Celebration of Space - November 13, 2020
Over the past several nights, Comet C/2020 M3 ATLAS has been showing off fantastic views as it passes through the constellation Orion. The comet is currently visible in small backyard telescopes, and possibly binoculars when viewing under dark sky conditions. A periodic comet, M3 has an orbital period of 139 years, and reached perihelion – its closest point to the Sun, on October 25, 2020. Now that the comet is making its way back out of the inner Solar System, it will make a quick pass by Earth tomorrow, Saturday, November 14, 2020, at a distance of 33,315,509 miles. Something to remember about comets and their tails. A comet’s tail is a product of volatile materials on the comet’s nucleus heating up and out-gassing as the comet encounters the solar wind (constant outflow of magnetism and radiation from the Sun). This means that a comet’s tail will always be on the opposite side of the comet than the Sun. Considering that Comet ATLAS is on the opposite side of Earth than the Sun, and was pretty much in this placement during perihelion, the tail is on the opposite side of the comet than Earth, so we will not see a fabulous tail like we did this past summer with Comet F3 NEOWISE. Instead the comet will appear as a large green blob to a camera, visibly as a grey blob with a bright center. Remember Comet 46P/Wirtanen in December 2018? That’s similar to how this comet will appear. Regardless, it’s worth getting out for a view. Tomorrow night, Saturday, November 14, 2020, the comet will be sitting about 0.5° below the bright star Bellatrix in the constellation Orion, making it easy to find. Over the next several nights, Comet ATLAS will continue to move about 1° per night in a NNW direction.

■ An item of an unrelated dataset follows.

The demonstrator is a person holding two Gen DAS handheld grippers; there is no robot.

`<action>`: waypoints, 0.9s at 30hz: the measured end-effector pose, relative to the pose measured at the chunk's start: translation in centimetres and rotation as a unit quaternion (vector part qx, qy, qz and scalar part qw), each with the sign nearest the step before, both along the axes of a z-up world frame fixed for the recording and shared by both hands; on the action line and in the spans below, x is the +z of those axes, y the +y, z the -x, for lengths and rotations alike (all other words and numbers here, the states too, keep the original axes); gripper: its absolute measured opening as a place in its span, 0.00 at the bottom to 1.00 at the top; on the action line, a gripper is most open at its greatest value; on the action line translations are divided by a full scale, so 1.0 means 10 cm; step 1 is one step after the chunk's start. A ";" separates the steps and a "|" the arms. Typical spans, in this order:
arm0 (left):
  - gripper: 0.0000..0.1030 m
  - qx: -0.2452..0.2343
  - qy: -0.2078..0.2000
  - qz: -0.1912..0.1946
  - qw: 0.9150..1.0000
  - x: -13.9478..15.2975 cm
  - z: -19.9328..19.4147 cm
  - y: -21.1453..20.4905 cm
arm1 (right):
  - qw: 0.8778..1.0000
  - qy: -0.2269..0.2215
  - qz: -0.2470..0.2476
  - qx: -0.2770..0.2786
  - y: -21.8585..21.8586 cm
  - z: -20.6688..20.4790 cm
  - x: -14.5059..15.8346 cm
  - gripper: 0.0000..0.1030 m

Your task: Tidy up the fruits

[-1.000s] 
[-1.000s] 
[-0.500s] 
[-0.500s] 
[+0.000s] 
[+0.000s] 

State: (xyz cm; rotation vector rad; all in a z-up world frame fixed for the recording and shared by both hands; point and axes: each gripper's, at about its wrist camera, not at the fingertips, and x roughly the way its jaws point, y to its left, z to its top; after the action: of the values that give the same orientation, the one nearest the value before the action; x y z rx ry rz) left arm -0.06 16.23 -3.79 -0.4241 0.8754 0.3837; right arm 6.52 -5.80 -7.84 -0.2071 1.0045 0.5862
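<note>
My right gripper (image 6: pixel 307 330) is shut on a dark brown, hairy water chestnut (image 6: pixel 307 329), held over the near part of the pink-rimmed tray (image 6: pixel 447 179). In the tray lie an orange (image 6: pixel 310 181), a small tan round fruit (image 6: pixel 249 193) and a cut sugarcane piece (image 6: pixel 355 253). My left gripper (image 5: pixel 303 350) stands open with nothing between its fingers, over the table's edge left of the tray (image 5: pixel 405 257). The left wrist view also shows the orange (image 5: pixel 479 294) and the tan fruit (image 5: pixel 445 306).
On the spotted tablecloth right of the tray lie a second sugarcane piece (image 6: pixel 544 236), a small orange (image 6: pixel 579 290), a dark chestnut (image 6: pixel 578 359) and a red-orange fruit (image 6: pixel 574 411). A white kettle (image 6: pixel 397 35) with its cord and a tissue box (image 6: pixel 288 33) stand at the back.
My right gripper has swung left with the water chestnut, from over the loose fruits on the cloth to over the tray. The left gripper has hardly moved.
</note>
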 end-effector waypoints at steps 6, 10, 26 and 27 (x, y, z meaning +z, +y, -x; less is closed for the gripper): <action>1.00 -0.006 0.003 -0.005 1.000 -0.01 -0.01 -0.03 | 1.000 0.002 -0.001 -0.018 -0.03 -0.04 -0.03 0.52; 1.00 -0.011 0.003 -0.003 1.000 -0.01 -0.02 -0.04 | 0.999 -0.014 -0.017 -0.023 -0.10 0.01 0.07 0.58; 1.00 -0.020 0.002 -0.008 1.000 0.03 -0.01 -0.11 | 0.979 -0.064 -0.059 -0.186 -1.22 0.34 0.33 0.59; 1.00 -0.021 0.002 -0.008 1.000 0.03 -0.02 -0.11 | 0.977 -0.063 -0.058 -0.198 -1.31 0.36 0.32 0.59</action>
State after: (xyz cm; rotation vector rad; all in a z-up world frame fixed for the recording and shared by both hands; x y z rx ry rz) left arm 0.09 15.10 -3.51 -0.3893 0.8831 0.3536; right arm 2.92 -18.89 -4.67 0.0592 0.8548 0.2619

As if one comet is not enough, we have another comet blazing the sky as well. Comet C/2020 S3 Erasmus, has been putting on a show for early morning comet watchers. At this time, Comet Erasmus has a lot of expectations of becoming a rather good comet. Though predicting comet brightness and activity is difficult. What we do know, is that Comet Erasmus, a long period comet with an orbital period of 124,333 years, will make its closest approach to Earth this Thursday, November 19, 2020 at a distance of 96,965,700 miles. After which, Comet Erasmus will reach perihelion on December 13, 2020 at a rather close distance of 38,214,850 from the Sun. Being that Erasmus will reach perihelion on the opposite side of the Sun than Earth, we are set up for potentially good views of any tail that forms. Though the viewing angle of Erasmus is tough, placing best times for viewing right now! The comet is in the morning sky, just before sunrise, hanging around the constellation Corvus. At this time, reports of the comet’s brightness are coming in at Magnitude 7.2, which is binocular visible. Overnight tonight could work out if fog moves out by 5:00 am. Otherwise Sunday morning is looking fabulous! To catch a view, set out to a dark location, largely free of light pollution with a good view over the SE horizon, and be there for 5:00 am. Comet Erasmus will be about 1.5° WNW (top right) of Gienah, the second brightest star in Corvus. Let us know if you see it!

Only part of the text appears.